Sin embargo, me resisto a comprar tabaco. No quiero comprar tabaco, porque comprar un sólo paquete es dar por hecho que he fracasado en mi intento de dejar de fumar. Mi valoración, al final de todo esto, es que he hecho una vez más el canelo. Y encima, esta vez, os lo he contado a tod@s. I am the worst.
Pero pese a todo, hay algo en mi interior que me dice que no tiene todo por qué estar perdido, que todavía tengo el convencimiento en algún lugar profundo de mi interior de que estoy dejando de fumar.
Así que voy a darle la vuelta a la historia. No he dejado de fumar, todavía lo estoy haciendo. Me remito a la realidad: a mi no me vale la estrategia de dejarlo de golpe. Voy a probar con ir olvidándome del tabaco poco a poco.
Sobre todo porque ahora seguramente me eche algún pitillo, pero estoy seguro de que esta tarde lo sobrellevaré mejor.
En el momento en el que pinche en publicar me voy a fumar el último cigarrillo de mi vida. Ha llegado el momento.
He de reconocer que, a lo largo del día, algunos de los cigarrillos que me había propuesto fumar me los he fumado sin ganas. Especialmente los de la tarde. Y algunos otros de los que me he fumado me han sabido a poco. Tengo algunos hábitos con respecto a fumar que va a ser difícil abandonar. No es natural fumar cada dos horas aproximadamente, como me había propuesto hoy, pero es cierto que he fumado menos, pues el último paquete me ha durado más de veinticuatro horas, cosa rara.
He tenido varios momentos de flaqueza a lo largo del día, uno de ellos me ha hecho adelantar uno de los cigarrillos previstos. Y en el otro, he podido superar el momento utilizando chicles, caramelos o pipas. Los mayores momentos de flaqueza, los que el cuerpo me ha pedido tabaco han sido dos: los desplazamientos en autobús y los momentos de después de comer o tomar café. Así que dos van a ser las claves importantes en los primeros días de dejar de fumar:
a) Usar la bici en los desplazamientos. Además, el cansancio de después de hacer deporte me ayudará, sin dudarlo, a no recaer.
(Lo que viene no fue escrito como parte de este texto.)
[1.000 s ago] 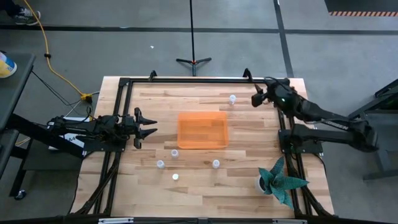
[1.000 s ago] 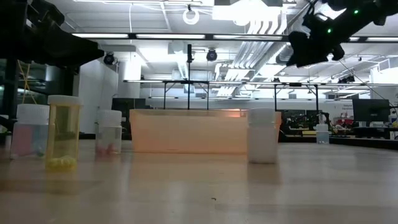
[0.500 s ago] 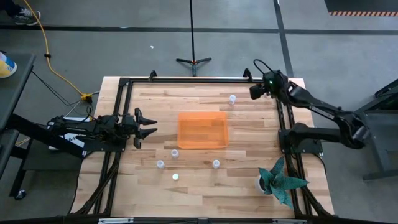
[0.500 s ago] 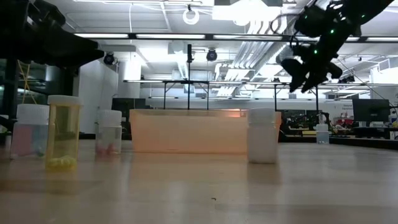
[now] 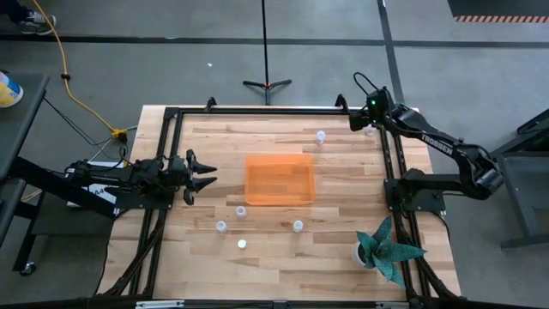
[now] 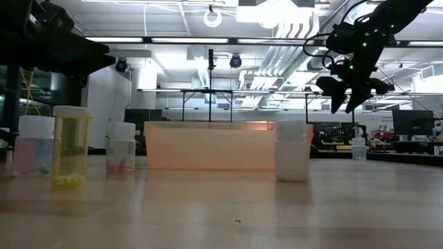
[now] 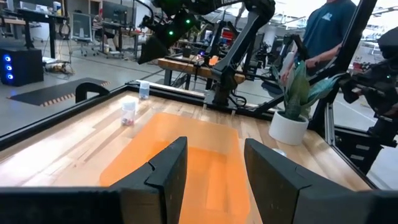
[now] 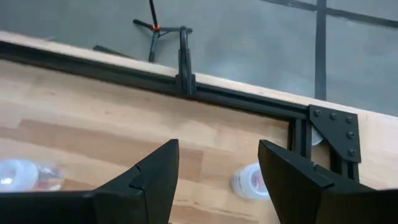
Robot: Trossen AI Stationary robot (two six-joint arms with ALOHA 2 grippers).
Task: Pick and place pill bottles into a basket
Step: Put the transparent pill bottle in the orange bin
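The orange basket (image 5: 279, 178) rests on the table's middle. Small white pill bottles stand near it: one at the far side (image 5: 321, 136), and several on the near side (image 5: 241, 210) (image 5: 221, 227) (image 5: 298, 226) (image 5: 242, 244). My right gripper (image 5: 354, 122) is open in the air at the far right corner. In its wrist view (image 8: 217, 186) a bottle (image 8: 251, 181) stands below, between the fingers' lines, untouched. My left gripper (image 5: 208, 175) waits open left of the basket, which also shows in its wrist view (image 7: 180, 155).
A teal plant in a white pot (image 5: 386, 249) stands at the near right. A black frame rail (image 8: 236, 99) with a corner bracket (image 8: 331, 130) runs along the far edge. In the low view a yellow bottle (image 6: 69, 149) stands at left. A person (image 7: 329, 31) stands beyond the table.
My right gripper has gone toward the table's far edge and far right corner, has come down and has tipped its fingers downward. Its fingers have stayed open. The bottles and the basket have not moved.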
b) Tener preparados chicles, pipas, caramelos, chupa-chups o similares para después de las comidas y los cafeses.
…y sobre todo:
c) Las mañanas: esos momentos de flaqueza en los que el tabaco entra como si fuese agua.
La verdad es que para este último punto todavía no tengo ninguna estrategia elaborada. Aunque, viendo la distancia entre mi casa y el cajero, la mejor estrategia será no tener pasta cerca durante las primeras horas de la mañana.
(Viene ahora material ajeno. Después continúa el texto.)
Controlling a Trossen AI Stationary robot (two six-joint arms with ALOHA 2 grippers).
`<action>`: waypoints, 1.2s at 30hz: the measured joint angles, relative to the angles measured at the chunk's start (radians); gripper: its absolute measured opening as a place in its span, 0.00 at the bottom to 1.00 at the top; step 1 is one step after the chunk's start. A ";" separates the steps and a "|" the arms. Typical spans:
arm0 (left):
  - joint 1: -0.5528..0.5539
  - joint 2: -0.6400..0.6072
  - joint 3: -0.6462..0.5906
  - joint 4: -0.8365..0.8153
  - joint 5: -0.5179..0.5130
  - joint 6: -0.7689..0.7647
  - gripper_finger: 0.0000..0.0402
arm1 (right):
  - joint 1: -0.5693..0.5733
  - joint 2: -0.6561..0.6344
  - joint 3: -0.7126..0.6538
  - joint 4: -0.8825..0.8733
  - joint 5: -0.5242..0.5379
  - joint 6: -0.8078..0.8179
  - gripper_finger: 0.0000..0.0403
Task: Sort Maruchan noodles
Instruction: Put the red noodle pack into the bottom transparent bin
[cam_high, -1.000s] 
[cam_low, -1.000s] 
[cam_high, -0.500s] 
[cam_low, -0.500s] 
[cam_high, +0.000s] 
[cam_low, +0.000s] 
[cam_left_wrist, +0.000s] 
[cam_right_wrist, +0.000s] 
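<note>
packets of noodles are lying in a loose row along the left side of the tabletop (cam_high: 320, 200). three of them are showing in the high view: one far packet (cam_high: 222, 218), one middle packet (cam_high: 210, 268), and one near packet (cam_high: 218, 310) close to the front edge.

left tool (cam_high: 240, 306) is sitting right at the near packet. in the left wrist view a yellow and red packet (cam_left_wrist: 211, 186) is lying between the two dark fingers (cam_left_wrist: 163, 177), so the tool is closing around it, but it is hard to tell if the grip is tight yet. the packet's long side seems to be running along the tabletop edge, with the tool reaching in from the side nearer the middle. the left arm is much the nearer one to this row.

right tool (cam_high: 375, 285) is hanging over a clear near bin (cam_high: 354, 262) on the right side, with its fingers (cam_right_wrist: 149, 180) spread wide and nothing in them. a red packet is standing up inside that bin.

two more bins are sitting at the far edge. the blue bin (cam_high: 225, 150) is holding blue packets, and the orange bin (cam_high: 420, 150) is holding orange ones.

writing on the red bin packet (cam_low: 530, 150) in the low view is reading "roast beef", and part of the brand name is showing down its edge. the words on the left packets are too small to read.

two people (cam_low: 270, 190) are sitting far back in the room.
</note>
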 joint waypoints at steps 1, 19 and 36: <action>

Hoy he tuiteado todos mis pasos, pensamientos y andanzas con respecto al tabaco. El mejor de todos ha sido ese en el que he contado el tiempo que llevaba fumando: 14 años y 4 meses, día arriba, día abajo. Empecé a fumar en torno a julio de 1997, en un campamento. Lo hice para ganarme la aprobación de algunos compañeros, que hay que ser gilipollas. Y luego molaba eso de hacerse el mayor, hasta que me hice mayor con el tabaco cogiéndome la mano. Cinco mil doscientos treinta días fumando, que a razón de paquete diario han hecho un total de 104600 cigarrillos (que incluso serán más). Hay estadísticas que dicen que cada cigarrillo resta 11 minutos de vida. Yo he perdido 2,18 años de vida según esa estadística.
A partir de ahora inicio una nueva vida sin las “cosas chungas del tabaco” y espero que la gente que tengo cerca se involucre en ella para recordarme por qué estoy haciendo todo esto. Os lo pido de corazón.